# Totally confused acceleration and velocity of a particle in vectors(cross product)

1. Nov 12, 2008

### CmbkG

Totally confused!!! acceleration and velocity of a particle in vectors(cross product)

1. The problem statement, all variables and given/known data
The acceleration of a particle is given by a=vx(cxr) where r is the position, v is the velocity and c is a constant.

Show that the following are constants
(a)|v|
(b)c.(rxv)
(c)c.v-1/2|cxr|^2

3. The attempt at a solution
a=c(v.r)-r(v.c)

d/dta=d/dt[c(v.r)-r(v.c)]

2. Nov 12, 2008

### Dick

Re: Totally confused!!! acceleration and velocity of a particle in vectors(cross prod

Something is constant if its time derivative is zero. |v| is constant if v.v is constant. Take d/dt(v.v). Remember d/dt(v)=a.

3. Nov 12, 2008

### CmbkG

Re: Totally confused!!! acceleration and velocity of a particle in vectors(cross prod

Thanks for the help.

Ive got part (a) and it equals zero. Its just im not too sure on what way to even start part (b) or (c). Should i use the cartesian components or how do i find out what r and c actually equal?

4. Nov 12, 2008

### weejee

Re: Totally confused!!! acceleration and velocity of a particle in vectors(cross prod

(b) d(c.(rxv))/dt = c.(vxv) + c.(rxa) = c.(rxa)
Try to show that this equals zero.

(c) d(c.v)/dt = c.a
d(1/2|cxr|^2)/dt = (cxr).(cxv)
Try to show that these two equals each other.

5. Nov 12, 2008

### Dick

Re: Totally confused!!! acceleration and velocity of a particle in vectors(cross prod

How did you get a)? A very similar technique will get you b) and c). Start by taking d/dt of the expressions. For c) you might find the identity (axb).c=a.(bxc) useful.

6. Nov 12, 2008

### CmbkG

Re: Totally confused!!! acceleration and velocity of a particle in vectors(cross prod

Thanks for both your help there, appreciate it alot.

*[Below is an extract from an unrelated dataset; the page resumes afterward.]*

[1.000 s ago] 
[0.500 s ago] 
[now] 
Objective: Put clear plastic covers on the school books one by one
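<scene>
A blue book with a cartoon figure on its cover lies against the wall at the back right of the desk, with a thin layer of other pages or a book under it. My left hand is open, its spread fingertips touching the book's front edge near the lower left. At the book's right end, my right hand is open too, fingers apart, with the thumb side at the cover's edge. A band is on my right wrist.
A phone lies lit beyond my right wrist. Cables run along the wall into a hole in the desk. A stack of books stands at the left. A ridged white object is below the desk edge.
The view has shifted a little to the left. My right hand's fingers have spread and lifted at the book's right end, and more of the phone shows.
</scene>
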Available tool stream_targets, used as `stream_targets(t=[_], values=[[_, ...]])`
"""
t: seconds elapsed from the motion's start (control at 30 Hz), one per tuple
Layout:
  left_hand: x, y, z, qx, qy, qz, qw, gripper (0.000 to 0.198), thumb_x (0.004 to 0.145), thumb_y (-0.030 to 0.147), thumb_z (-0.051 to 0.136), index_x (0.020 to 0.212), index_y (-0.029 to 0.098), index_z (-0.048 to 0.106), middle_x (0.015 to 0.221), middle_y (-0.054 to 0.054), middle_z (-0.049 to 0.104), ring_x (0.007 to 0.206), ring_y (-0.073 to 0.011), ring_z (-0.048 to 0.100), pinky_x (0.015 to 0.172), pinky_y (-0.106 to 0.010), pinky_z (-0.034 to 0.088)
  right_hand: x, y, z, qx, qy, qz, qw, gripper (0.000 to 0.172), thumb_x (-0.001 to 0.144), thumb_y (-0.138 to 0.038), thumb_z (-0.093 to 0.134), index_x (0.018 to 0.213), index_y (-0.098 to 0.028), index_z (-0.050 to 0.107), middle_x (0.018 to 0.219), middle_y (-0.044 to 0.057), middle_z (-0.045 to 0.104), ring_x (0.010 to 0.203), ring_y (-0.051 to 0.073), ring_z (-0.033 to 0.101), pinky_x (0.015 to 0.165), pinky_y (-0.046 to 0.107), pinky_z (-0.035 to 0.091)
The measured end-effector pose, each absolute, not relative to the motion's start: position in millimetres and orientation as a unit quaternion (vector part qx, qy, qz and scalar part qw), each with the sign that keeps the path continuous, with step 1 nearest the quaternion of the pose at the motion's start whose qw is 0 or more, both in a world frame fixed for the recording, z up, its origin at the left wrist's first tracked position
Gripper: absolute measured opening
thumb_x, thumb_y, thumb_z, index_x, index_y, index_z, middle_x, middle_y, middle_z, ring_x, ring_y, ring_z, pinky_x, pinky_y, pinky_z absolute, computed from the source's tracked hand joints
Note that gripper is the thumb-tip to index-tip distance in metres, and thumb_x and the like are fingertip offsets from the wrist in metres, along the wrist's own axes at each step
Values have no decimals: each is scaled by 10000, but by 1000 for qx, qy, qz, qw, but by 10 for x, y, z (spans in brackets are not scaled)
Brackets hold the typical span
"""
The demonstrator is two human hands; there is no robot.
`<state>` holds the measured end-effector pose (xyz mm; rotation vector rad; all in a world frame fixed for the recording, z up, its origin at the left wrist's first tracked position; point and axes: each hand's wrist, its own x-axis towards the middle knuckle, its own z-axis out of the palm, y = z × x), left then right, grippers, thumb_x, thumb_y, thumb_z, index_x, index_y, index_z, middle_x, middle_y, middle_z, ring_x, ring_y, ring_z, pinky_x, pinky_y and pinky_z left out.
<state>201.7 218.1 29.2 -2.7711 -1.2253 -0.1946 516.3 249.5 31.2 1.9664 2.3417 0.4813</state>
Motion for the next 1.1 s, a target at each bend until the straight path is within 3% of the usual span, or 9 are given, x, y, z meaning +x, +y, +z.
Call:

Just wondering though weejee, how did you get d(c.(rxv))/dt to be equal to c.(vxv)+c.(rxa)? where did the vxv and the rxa come from?

7. Nov 12, 2008

### weejee

Re: Totally confused!!! acceleration and velocity of a particle in vectors(cross prod

The differentiation can act on either 'r' or 'v'. If it acts on 'r' it gives c.(vxv) and if it acts on 'v' it leads to c.(rxa).

8. Nov 12, 2008

### CmbkG

Re: Totally confused!!! acceleration and velocity of a particle in vectors(cross prod

ahh, rite, i see what you mean now. Thanks alot.

9. Nov 12, 2008

### Dick

Re: Totally confused!!! acceleration and velocity of a particle in vectors(cross prod

It's called the 'product rule'.